In simple terms port forwarding is the process of forwarding data to a port on a specific computer or ip address. Port forwarding can be complex but this article is intended to give you a basic understanding of what port forwarding does without all the jargon.
A good example of the use port forwarding is gaming in a home with multiple computers or laptops. You do not want your router blocking data that is intended for the game you are playing and you want that data to get to your computer as quick as possible to improve lag and game speed so you setup port forwarding to let that data in and send it straight to your computer.
When data comes into your router even if it only has one computer connected to it there are still 65536 paths it can choose (ports on each computer). When a data packet comes in it has a port number it is destined for. Now sometimes these ports are blocked and the data is not allowed through which results in disconnection or no connection at all to your game server. You can think of these paths as little roads on your network into your computer from the router, you want to send it via the quickest road which is exactly what port forwarding does and you also don’t want it to reach a dead-end.
To simplify we will pretend each device on your network is a highway and each port is a junction or turn off. Think of a typical home network, a router that is used by a desktop computer, a laptop, a tablet and 2 mobile phones. That is 5 devices connected to your home network which means 5 private ip addresses (or highways)

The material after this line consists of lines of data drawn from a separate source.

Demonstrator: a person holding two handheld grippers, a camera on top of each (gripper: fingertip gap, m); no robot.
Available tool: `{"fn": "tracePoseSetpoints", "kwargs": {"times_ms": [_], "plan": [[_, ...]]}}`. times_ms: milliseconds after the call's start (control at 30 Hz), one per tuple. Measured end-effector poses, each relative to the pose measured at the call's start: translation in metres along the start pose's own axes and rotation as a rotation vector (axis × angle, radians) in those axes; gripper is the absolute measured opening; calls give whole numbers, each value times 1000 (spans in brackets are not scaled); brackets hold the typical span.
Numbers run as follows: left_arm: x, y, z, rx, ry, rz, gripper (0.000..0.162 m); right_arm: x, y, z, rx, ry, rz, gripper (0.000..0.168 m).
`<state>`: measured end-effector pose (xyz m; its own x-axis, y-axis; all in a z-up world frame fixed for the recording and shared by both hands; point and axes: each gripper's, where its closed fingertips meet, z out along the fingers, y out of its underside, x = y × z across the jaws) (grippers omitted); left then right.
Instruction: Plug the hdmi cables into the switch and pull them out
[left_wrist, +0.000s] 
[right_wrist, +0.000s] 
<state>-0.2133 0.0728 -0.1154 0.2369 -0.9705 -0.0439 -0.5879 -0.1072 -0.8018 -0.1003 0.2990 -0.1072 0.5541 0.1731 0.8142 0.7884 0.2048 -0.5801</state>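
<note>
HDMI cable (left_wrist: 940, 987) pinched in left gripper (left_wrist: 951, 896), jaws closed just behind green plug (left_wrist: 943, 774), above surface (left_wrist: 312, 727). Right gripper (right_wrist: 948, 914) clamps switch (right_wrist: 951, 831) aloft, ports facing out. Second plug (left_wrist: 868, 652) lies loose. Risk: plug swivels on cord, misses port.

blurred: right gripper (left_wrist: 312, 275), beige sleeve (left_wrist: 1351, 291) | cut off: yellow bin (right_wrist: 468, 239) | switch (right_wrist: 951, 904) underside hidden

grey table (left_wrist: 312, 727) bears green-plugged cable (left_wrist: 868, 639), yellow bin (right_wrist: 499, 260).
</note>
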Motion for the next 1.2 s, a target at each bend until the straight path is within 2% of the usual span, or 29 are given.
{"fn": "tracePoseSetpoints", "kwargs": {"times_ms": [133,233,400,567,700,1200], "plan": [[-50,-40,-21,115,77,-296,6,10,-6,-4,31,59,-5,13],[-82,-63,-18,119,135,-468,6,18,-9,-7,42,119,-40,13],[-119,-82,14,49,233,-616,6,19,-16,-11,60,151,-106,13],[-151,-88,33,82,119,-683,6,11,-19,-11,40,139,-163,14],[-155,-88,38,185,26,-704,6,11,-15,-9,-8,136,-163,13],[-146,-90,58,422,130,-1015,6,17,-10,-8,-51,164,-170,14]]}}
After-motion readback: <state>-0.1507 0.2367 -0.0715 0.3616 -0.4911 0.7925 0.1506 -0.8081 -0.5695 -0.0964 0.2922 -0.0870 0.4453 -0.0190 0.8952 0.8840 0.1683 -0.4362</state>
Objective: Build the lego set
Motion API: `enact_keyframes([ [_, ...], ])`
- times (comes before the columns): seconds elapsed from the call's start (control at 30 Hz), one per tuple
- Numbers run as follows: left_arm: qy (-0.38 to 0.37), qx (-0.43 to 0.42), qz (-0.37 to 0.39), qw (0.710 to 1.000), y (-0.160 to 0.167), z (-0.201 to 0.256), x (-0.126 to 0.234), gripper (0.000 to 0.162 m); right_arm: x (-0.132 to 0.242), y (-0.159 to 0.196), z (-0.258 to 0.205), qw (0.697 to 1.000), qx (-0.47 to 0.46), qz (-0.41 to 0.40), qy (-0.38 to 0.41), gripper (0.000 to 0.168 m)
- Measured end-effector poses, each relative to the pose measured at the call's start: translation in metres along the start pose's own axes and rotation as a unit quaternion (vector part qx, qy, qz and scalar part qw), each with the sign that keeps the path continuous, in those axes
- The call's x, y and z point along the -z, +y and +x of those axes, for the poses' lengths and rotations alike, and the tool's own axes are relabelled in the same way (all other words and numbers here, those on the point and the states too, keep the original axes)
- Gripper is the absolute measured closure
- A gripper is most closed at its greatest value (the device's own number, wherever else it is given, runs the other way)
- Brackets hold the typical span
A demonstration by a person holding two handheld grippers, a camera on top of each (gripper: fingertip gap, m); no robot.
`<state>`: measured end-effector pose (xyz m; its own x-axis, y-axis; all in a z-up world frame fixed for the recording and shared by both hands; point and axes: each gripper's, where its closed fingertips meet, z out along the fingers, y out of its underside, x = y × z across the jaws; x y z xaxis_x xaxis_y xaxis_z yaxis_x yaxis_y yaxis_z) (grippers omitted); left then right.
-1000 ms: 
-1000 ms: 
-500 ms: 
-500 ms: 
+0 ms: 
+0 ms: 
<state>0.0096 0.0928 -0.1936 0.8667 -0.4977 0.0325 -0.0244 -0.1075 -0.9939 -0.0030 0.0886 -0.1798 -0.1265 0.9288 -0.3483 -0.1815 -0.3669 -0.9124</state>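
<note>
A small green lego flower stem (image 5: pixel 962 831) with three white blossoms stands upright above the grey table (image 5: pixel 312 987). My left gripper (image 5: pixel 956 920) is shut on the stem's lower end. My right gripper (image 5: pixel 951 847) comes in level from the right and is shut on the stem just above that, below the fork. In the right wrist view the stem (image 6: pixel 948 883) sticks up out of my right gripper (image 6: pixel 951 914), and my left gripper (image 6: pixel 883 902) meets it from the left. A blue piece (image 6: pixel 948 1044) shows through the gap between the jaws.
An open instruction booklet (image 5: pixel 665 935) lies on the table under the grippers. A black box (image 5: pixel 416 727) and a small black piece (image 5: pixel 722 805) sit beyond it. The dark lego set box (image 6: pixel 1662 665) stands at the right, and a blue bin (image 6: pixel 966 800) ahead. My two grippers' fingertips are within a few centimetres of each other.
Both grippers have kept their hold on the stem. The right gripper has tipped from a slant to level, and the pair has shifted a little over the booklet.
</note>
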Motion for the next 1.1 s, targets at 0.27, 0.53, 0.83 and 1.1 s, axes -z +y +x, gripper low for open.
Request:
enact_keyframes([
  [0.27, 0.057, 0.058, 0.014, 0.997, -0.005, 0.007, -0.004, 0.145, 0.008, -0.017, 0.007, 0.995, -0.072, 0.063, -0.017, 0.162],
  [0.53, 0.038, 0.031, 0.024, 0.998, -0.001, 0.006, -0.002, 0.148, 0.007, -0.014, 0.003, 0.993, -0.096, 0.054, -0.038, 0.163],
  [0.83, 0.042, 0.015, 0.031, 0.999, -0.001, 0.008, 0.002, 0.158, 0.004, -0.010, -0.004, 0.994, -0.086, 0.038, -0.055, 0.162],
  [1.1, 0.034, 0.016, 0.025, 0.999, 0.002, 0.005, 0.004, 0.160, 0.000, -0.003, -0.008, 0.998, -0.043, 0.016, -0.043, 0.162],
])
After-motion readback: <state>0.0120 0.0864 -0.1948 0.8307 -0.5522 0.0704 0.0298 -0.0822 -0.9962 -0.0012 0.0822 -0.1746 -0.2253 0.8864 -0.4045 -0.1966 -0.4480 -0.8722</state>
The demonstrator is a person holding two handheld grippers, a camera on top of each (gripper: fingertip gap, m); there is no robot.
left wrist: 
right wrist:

Now we are playing a game on our desktop computer and we are told by the game creators that we need to forward ports 5000 and 6001 for the game to work correctly and get the best experience from it so we need to tell the router to do the following 3 things.
- We need to allow data from ports 5000 and 6001 to come in.
- All data that comes in that is destined for ports 5000 and 6001 that we have now allowed needs to be redirected onto the desktop highway.
- Once on the desktop highway that data needs to turn off at 5000 and 6001 respectively.
Now this is a very basic example there are much more complex settings you can configure such as times to allow and not allow which ports to forward to. For example you may want data that is destined for port 5000 to actually go to port 5001 on the desktop computer as port 5000 is in use.
The following is an example of port forwarding setup in a router.
It should be quite clear to see what is going on here but let’s walk through it.
Application: this is just the name given.
Protocol: There are UDP and TCP protocols we wont get into these now but for the purpose of this article we will just use UDP which is pretty standard for gaming due to its stateless nature
External Port: This is the port number that the packet of data is destined for.
Internal IP: This is the IP address that we want the data to go to.
Time schedule: As previously mentioned for security reasons you can set a time to enable and disable the forwarding.
You may also see that there are a couple that have the following 50000~65535. This means all ports between 50000 and 65535 should be forwarded.
Now each router is different but this should give you an idea of how to set up port forwarding on your router and give you a basic understanding of what port forwarding is.